It is that straddle season: the time between spring and summer where the temperatures have crept up, but the veggies available have not quite caught up to those temps. So, what do we as seasonal eaters do? We turn our attention to warmer weather salads that incorporate winter/spring vegetables. This week’s recipe is one that I made a couple of months ago for a neighbor get together and one that I am planning on making this week as well. It solves one of the issues that I have with some traditional tabbouleh recipes; too much parsley, by substituting kale. This recipe also has many opportunities for innovation as well; adding in some cooked chick peas, subbing sun-dried tomatoes, roasted red peppers, or even strawberries for the regular tomatoes (especially since I am not going to touch store bought-out of season tomatoes,) or you could use another green, such as collards, chard, or for a kick; mustard greens. The possibilities are endless.
- ⅔ cup fine bulgur
- 3 tablespoons lemon juice
- 1 shallot, finely chopped
- 2 teaspoons ground cumin
- 1 ¼ teaspoons fine sea salt, more as needed
- ½ cup extra-virgin olive oil, more as needed
- 1 bunch kale, stems removed, leaves finely chopped (5 cups)
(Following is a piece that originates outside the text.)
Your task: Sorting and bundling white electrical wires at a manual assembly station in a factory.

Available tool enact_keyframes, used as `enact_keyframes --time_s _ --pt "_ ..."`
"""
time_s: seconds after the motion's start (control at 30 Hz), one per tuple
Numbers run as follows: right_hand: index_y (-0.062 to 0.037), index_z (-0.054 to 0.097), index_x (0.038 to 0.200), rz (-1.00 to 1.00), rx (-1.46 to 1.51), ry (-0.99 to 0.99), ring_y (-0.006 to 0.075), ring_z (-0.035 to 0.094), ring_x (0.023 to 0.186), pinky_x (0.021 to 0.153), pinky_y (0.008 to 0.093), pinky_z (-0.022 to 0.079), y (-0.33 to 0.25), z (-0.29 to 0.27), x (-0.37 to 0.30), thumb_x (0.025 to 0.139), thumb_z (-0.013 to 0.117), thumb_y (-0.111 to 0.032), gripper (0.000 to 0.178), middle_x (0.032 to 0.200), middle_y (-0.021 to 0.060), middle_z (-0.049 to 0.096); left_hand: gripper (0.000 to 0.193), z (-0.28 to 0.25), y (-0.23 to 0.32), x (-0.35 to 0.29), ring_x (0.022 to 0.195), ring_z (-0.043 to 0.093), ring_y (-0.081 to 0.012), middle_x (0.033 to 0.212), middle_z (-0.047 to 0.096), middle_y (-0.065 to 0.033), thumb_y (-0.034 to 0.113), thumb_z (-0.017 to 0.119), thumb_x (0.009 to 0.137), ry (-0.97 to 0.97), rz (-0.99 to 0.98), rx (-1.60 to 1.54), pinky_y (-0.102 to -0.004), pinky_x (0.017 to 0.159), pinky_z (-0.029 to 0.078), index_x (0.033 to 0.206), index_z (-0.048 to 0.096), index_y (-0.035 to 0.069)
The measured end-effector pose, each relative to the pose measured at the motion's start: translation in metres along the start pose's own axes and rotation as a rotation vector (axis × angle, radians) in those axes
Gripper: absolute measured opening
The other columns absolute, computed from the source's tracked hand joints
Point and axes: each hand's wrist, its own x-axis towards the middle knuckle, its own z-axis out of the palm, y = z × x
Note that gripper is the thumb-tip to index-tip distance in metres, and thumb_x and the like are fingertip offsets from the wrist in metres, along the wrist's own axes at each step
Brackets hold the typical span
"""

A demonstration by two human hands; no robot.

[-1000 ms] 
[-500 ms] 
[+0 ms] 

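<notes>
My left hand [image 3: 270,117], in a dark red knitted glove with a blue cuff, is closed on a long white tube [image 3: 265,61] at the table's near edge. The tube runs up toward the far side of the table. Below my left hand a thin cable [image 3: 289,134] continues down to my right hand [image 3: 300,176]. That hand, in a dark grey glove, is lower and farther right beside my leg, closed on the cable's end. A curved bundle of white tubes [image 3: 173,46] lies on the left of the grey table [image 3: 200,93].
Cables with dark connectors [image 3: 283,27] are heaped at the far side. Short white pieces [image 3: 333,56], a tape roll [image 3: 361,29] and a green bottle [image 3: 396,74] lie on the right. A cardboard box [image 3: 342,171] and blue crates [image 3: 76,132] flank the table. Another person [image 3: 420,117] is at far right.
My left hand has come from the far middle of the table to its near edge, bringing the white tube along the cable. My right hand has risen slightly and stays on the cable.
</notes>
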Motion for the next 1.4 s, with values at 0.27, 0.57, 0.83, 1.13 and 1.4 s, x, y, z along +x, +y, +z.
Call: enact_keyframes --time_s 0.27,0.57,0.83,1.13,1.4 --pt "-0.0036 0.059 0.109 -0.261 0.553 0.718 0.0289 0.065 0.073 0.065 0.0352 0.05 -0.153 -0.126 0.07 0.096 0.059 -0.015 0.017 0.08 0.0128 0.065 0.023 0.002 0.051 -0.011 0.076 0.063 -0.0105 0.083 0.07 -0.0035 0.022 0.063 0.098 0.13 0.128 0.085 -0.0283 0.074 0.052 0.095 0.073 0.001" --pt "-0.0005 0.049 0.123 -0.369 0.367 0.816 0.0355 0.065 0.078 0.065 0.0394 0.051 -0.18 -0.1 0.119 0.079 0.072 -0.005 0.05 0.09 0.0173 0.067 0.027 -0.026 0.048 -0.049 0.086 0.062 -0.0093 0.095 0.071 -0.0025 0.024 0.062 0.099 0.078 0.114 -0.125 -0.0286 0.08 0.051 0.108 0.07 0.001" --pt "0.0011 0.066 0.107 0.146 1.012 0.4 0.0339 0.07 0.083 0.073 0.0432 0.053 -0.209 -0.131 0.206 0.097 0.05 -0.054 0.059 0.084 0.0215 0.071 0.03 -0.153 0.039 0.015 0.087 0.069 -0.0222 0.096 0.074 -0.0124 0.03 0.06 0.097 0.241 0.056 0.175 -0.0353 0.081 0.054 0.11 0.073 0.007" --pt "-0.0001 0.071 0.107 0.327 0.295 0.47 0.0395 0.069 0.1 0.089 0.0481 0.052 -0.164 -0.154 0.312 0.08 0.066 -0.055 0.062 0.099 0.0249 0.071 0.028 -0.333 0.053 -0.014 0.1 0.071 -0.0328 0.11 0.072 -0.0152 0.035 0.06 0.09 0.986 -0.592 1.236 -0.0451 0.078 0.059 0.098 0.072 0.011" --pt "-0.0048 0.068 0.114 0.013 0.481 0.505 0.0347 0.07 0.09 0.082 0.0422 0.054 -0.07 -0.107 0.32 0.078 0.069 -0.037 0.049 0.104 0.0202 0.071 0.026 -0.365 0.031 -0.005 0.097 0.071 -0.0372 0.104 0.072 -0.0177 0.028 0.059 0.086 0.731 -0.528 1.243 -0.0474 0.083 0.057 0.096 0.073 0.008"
- 2 large ripe tomatoes, diced (about 2 cups)
- ½ cup torn mint leaves
- ½ cup diced radish
- Black pepper, as needed
- Cook bulgur according to package instructions. Cool.
- In a small bowl, whisk together lemon juice, shallot, cumin and salt. Whisk in olive oil.
- In a large bowl, toss together bulgur, kale, tomatoes, mint and radish. Toss in dressing. Season with black pepper and more salt if you like, and drizzle with additional oil if desired.
Here’s the thing about tabbouleh salad: Most of the ones I’ve had invert my preferred proportion of bulgur to parsley. What you usually get is a bowl of tabbouleh studded with bits of parsley. I like a salad that is mostly parsley, studded with grains of tabbouleh.
I pictured a generous ratio of green to tan, but with kale standing in for parsley. It has a hint of parsley’s pleasing bitterness, but is far milder, which means that this tabbouleh salad didn’t have to be just a side dish, one best eaten in small portions. Instead, I could eat a whole bowl of it — a dream for a raw kale devotee.